What is being asked:
Across the records that follow, count each line holding "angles", and write only the total.

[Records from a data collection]
# # # #

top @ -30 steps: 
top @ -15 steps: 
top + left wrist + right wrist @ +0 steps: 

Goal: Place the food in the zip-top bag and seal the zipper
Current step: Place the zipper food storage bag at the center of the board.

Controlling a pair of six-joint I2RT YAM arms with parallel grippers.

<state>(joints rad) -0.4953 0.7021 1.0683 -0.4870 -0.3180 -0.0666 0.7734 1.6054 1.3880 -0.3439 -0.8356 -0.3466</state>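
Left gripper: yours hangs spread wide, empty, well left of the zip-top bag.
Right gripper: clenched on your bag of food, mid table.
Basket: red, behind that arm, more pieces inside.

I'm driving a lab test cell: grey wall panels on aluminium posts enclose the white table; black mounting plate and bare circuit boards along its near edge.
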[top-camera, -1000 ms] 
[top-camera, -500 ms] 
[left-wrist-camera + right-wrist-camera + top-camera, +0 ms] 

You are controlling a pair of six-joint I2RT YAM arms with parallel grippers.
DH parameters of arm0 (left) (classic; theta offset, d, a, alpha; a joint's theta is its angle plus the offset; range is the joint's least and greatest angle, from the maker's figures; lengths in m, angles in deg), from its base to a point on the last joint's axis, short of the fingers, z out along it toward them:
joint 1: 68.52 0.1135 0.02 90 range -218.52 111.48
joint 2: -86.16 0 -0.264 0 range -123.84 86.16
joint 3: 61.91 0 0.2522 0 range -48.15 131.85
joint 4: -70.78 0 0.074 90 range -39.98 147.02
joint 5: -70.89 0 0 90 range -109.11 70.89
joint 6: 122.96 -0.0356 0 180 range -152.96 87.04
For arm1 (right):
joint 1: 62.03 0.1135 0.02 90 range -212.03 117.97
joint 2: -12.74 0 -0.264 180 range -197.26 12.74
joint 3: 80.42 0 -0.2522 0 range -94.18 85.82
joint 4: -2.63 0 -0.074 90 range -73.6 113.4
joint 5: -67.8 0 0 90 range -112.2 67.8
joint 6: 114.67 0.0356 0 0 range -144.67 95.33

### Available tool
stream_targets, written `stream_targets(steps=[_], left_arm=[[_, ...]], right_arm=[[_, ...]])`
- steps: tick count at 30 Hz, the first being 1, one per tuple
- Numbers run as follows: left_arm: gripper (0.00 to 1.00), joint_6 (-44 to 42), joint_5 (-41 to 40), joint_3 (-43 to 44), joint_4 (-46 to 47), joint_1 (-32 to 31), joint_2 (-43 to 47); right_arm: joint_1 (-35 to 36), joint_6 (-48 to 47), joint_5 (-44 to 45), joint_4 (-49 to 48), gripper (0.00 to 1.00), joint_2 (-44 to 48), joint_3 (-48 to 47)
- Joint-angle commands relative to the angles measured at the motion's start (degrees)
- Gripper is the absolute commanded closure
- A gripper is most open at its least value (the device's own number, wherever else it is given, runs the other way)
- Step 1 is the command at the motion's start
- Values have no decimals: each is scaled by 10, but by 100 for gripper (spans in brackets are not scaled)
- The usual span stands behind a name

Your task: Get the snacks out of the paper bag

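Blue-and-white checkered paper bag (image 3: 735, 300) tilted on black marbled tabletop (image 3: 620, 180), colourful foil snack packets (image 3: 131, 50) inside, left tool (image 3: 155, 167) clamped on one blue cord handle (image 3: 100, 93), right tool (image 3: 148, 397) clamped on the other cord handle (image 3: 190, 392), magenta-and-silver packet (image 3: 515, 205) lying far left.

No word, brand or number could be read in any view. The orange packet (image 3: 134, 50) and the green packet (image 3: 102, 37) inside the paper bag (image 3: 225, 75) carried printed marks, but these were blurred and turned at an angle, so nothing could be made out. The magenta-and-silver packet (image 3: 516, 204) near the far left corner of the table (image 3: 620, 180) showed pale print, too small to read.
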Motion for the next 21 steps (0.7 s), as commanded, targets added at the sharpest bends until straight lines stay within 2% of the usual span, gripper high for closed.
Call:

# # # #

Solved problem:
2